# README
- This notebook follows closely the blog post **[Fine-Tuning Gemma Models in Hugging Face](https://huggingface.co/blog/gemma-peft)**. 
- The goal is to get familiar with the fine-tuning of [Gemma](https://github.com/google-deepmind/gemma), an open weights language model from Google Deepmind, 2 billion parameter version. 
- The data is taken from the **VoxPopuli** dataset. Following standard guidelines, only a small subset of the data is taken to get familiar with the pipeline.
- Main author: Tillman Heisner
- Contributors: Erik Bode, Tilman Rosenlicht

# Install the dependecies

In [None]:
run_local = False
run_on_kaggle = True
use_entire_dataset = False
use_vp = False

if not run_local:
    !pip install huggingface_hub
    !pip install datasets
    !pip install transformers
    !pip install bitsandbytes
    !pip install accelerate
    !pip install peft
    !pip install torch
    !pip install trl
    !pip install evaluate
    !pip install rouge_score
    !pip install mauve-text

In [None]:
num_training_samples = 50000
num_validation_samples = 1750
output_model_name = "grid_search_cv_r1"

In [None]:
if run_local:
    if use_vp:
        output_path = "kaggle/working/" + output_model_name
        dataset_path = "kaggle/input/vp_txt.hf"
    else:
        output_path = "kaggle/working/" + output_model_name
        dataset_path = "kaggle/input/cv_13_en_txt.hf"
    working_dir = "kaggle/working/temp_data_sets/"
else:
    if use_vp:
        output_path = "/kaggle/working/" + output_model_name
        dataset_path = "/kaggle/input/vp_txt.hf"
    else:
        output_path = "/kaggle/working/" + output_model_name
        dataset_path = "/kaggle/input/cv_13_en_txt.hf"
    working_dir = "/kaggle/working/temp_data_sets/"

if run_on_kaggle:
    use_ac = True
    if run_on_kaggle and use_ac:
        %config Completer.use_jedi = False

# 1. Login into the clients

In [None]:
import wandb
import huggingface_hub


if run_local:
    import os
    from dotenv import load_dotenv

    load_dotenv()

    # TODO - write your own token here
    hf_token = os.getenv("HF_TOKEN")
    wandb_token = os.getenv("wandb_api_key")
    huggingface_hub.login(token=hf_token)
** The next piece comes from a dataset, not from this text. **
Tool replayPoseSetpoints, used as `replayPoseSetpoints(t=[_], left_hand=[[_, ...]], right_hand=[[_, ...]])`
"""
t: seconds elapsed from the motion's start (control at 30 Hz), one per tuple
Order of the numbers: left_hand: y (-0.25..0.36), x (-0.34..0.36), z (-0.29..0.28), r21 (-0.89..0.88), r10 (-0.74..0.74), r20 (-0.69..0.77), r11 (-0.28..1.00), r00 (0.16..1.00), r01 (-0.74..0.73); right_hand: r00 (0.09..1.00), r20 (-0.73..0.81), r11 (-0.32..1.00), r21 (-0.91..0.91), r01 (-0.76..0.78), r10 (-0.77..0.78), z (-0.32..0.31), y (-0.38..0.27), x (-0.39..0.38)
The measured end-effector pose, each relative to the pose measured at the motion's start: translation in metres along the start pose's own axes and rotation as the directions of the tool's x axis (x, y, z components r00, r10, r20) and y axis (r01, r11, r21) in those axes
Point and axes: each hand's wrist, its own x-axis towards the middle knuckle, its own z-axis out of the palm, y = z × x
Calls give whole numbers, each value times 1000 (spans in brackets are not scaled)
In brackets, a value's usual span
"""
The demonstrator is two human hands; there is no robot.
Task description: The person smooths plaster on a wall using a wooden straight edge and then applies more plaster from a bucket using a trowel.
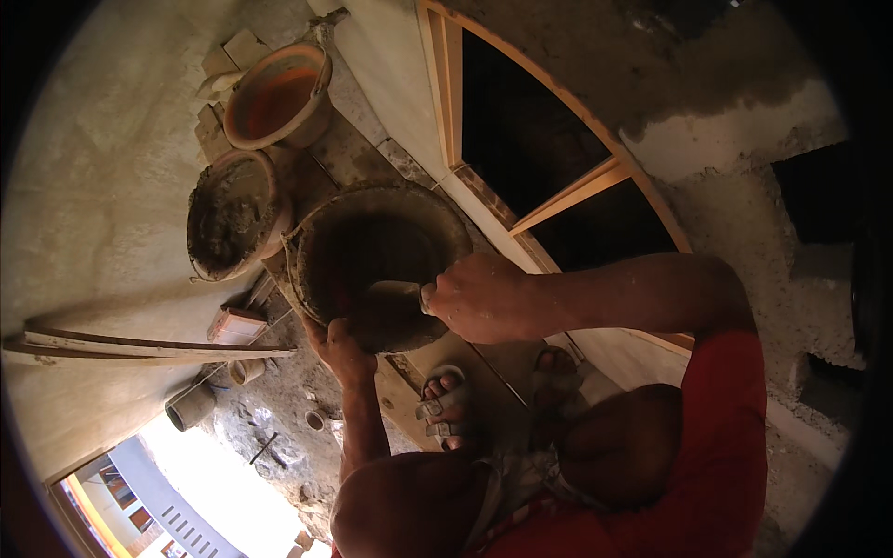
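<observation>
In the head view, the right hand (476,296) has its fingers curled around the handle of a trowel (394,292), whose pale blade lies inside a large mortar bucket (451,223). The left hand (344,355) pinches that bucket's lower-left rim between thumb and fingers, some of them hidden. The bucket stands on wooden planks (350,151), just ahead of a sandalled foot (445,407). If the left hold slipped while the blade pressed on the wall, the bucket could tip or slide; a hard scrape might flick residue toward the bare toes.

The large bucket is round, its rim rough with crusted grey-brown residue; its inside is too dark to judge how much it contains. Beside it, a smaller bucket (277,219) holds coarse, lumpy mortar, and beyond that an orange-stained bucket (312,123) shows a smoother hollow
</observation>
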Motion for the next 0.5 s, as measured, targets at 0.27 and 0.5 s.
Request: replayPoseSetpoints(t=[0.27,0.5], left_hand=[[2,2,-2,-63,28,45,998,999,-25],[-1,6,4,-32,52,72,998,996,-50]], right_hand=[[985,-164,974,-212,-81,46,21,37,48],[991,-100,968,-227,-109,88,34,46,50]])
    # login into the clients
    wandb.login(key=wandb_token)
    huggingface_hub.login(token=hf_token)

else:
    if run_on_kaggle:
        # access the secrets
        from kaggle_secrets import UserSecretsClient

        user_secrets = UserSecretsClient()
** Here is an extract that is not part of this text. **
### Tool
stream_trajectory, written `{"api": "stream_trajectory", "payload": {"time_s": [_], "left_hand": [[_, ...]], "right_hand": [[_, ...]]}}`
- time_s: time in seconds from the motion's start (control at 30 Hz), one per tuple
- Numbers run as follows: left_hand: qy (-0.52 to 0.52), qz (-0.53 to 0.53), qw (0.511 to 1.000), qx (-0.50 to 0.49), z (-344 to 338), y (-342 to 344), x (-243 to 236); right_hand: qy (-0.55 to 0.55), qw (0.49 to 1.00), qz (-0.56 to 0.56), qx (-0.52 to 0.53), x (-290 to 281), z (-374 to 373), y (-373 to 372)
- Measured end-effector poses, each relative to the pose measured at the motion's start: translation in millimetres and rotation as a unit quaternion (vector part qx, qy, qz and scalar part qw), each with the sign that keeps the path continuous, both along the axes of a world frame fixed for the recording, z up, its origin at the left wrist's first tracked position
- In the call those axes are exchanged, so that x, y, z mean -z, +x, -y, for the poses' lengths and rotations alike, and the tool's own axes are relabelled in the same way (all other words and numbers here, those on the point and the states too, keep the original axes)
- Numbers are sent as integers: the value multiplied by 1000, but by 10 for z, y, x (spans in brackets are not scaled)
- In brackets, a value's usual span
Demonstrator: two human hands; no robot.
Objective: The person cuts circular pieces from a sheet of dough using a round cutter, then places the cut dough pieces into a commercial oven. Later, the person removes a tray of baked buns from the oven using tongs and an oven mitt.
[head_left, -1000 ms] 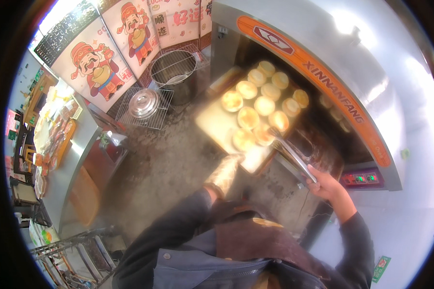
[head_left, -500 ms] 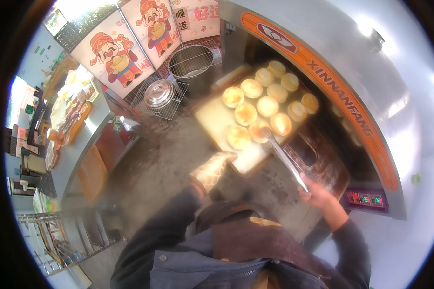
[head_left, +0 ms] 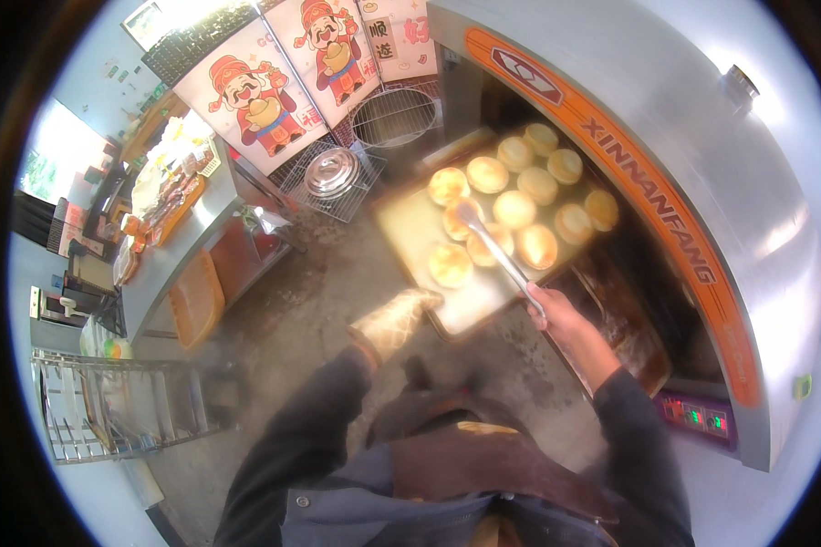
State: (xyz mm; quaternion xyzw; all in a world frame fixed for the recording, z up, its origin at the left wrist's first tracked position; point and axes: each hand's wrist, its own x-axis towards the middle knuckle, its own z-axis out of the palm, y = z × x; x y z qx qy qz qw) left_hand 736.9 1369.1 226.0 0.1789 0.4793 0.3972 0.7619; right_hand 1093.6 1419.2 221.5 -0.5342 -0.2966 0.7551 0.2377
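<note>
A baking tray with several round, golden flatbreads sticks out of the oven mouth. My left hand, in a pale patterned oven mitt, grips the tray's near left corner. Long metal tongs are in my right hand, fingers wrapped round the handle. Their tip rests on or just over a flatbread on the left side; whether it is pinched cannot be made out. Haze blurs the breads a little.
The steel oven with an orange band curves along the right, its control panel low down. Ahead stand wire racks, one bearing a round metal lid. A counter with food runs along the left, above a slatted metal rack.
My right hand has moved left and farther in. The tongs' tip went from a near flatbread to one farther left. My mitted hand stays at the tray corner; the view has shifted slightly.
</note>
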Motion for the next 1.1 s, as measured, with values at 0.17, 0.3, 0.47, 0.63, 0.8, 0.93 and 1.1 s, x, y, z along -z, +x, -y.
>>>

        # fetch the tokens from secrets
        wandb_token = user_secrets.get_secret("wandb_api_key")
        hf_token = user_secrets.get_secret("HF_TOKEN")

        # login into the clients
        wandb.login(key=wandb_token)
        huggingface_hub.login(token=hf_token)
    else:
        from google.colab import userdata

        # get the token from the userdata
        hf_token = userdata.get("HF_TOKEN")
        wandb_token = userdata.get("wandb_api_key")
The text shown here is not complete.